The bank isn’t hiring anyone at the moment and current CEO Oswald Gruebel has said he’s not leaving anytime soon but, naturally, they’d like to be prepared when the moment comes. Would you or someone you know be the right person for the job? Prerequisites for the gig include “the charisma to run a place like UBS” and being any nationality but German.
UBS AG’s appointment of ex-Bundesbank head Axel Weber as future chairman has made one thing clear: when the Swiss bank appoints a successor to CEO Oswald Gruebel, it won’t pick another German. Weber has already said “generation change” will be one of his top priorities at UBS, stoking speculation about who will succeed Gruebel, even though Weber only joins the board next May and takes over from Kaspar Villiger as chairman in 2013…Weber’s appointment has probably dashed any remaining chances for Carsten Kengeter, the German head of UBS investment banking who was the highest-paid executive last year but whose star has faded as he failed to stem an exodus of bankers. “I don’t believe it is going to be a German person. The most important is to have somebody who is well-known in the industry,” said Vontobel analyst Teresa Nielsen. Anti-German sentiment has been on the rise in Switzerland amid a big influx of German immigrants, often seen as brusque and arrogant by their Alpine hosts.

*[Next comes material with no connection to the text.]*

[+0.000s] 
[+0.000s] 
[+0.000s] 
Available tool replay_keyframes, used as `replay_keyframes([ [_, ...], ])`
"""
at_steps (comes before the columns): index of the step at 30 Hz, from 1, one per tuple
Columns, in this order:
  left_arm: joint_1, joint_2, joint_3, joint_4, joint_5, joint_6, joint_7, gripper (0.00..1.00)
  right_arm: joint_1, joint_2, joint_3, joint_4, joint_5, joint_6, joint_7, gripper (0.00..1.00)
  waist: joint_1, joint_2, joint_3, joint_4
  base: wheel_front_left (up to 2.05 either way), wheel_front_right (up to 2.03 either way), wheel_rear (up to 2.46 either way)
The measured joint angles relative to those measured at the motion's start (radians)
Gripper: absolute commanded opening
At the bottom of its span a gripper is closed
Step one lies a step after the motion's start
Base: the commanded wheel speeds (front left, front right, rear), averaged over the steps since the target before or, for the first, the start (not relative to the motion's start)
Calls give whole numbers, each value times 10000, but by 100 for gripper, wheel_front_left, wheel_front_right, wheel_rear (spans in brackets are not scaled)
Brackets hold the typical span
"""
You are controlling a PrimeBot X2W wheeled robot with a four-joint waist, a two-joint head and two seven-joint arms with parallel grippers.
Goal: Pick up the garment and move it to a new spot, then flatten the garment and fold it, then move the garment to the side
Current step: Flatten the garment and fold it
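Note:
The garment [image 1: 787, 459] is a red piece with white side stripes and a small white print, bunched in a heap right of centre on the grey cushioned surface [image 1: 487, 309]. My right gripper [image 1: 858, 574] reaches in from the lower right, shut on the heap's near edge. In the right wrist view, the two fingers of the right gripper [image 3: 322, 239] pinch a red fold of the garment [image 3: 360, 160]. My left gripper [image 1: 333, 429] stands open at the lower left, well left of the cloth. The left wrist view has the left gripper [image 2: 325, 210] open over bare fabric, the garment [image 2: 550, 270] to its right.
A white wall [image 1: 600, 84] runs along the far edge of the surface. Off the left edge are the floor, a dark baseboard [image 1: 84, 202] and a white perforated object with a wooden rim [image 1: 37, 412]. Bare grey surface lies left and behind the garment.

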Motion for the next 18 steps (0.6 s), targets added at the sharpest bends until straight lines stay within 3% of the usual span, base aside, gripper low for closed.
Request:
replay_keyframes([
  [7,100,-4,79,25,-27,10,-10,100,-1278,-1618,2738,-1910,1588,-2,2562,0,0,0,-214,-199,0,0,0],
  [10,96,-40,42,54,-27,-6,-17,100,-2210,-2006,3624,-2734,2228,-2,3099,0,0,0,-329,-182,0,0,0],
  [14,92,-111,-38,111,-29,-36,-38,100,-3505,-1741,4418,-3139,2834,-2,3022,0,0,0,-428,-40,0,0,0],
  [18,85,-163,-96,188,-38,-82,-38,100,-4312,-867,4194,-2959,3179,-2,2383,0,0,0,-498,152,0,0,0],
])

The current internal frontrunner is Sergio Ermotti, who was already touted as a possible candidate last year when he was named as UBS’s chief of Europe, Middle East and Africa after he was passed over for the CEO job at UniCredit…After Weber was announced future chairman on July 1, Switzerland’s Handelszeitung newspaper called Ermotti the “hottest hopeful” to replace Gruebel. But some analysts doubt the well-dressed investment banker has the gravitas for the job and have also questioned his performance during the financial crisis, even though his division delivered more than half UniCredit’s profit last year. “He takes clients out, he’s got a nice tan, but he doesn’t have the charisma to run a place like UBS and to cope with the risk,” said one Italy-based analyst who declined to be named.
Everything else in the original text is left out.